→ **TASK DESCRIPTION**
Keep to one stretch of the data below, the lines from the one with "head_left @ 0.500" up to and including the one with "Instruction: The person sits", and return that stretch exactly.

··· THE RECORDS ···

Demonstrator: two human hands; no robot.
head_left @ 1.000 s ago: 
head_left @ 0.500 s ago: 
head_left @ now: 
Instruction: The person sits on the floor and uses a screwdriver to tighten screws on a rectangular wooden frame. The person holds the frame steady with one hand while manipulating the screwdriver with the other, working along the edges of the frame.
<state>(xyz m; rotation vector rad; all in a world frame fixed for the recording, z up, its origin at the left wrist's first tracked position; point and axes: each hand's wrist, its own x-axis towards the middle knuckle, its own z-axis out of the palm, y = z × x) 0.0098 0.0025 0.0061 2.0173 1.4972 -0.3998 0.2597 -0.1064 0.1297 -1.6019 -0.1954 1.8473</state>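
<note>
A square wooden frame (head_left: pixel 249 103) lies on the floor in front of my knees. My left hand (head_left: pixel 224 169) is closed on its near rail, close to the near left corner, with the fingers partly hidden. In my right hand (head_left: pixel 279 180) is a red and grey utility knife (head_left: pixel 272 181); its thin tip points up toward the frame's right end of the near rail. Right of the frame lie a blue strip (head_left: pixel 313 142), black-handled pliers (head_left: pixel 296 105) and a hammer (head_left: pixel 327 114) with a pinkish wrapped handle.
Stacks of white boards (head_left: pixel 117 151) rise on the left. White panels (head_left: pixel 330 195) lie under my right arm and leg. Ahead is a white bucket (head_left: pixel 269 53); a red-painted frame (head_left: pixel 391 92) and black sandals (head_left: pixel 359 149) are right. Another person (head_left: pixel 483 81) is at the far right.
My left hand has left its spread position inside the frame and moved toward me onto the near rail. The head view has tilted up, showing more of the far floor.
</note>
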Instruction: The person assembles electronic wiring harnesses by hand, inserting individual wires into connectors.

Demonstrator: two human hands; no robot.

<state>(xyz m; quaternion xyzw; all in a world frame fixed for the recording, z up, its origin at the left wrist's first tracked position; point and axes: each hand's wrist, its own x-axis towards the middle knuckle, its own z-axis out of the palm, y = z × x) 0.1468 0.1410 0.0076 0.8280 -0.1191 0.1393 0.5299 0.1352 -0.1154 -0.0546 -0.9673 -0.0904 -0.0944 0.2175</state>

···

→ **RESPONSE**
head_left @ 0.500 s ago: 
head_left @ now: 
Instruction: The person sits on the floor and uses a screwdriver to tighten screws on a rectangular wooden frame. The person holds the frame steady with one hand while manipulating the screwdriver with the other, working along the edges of the frame.

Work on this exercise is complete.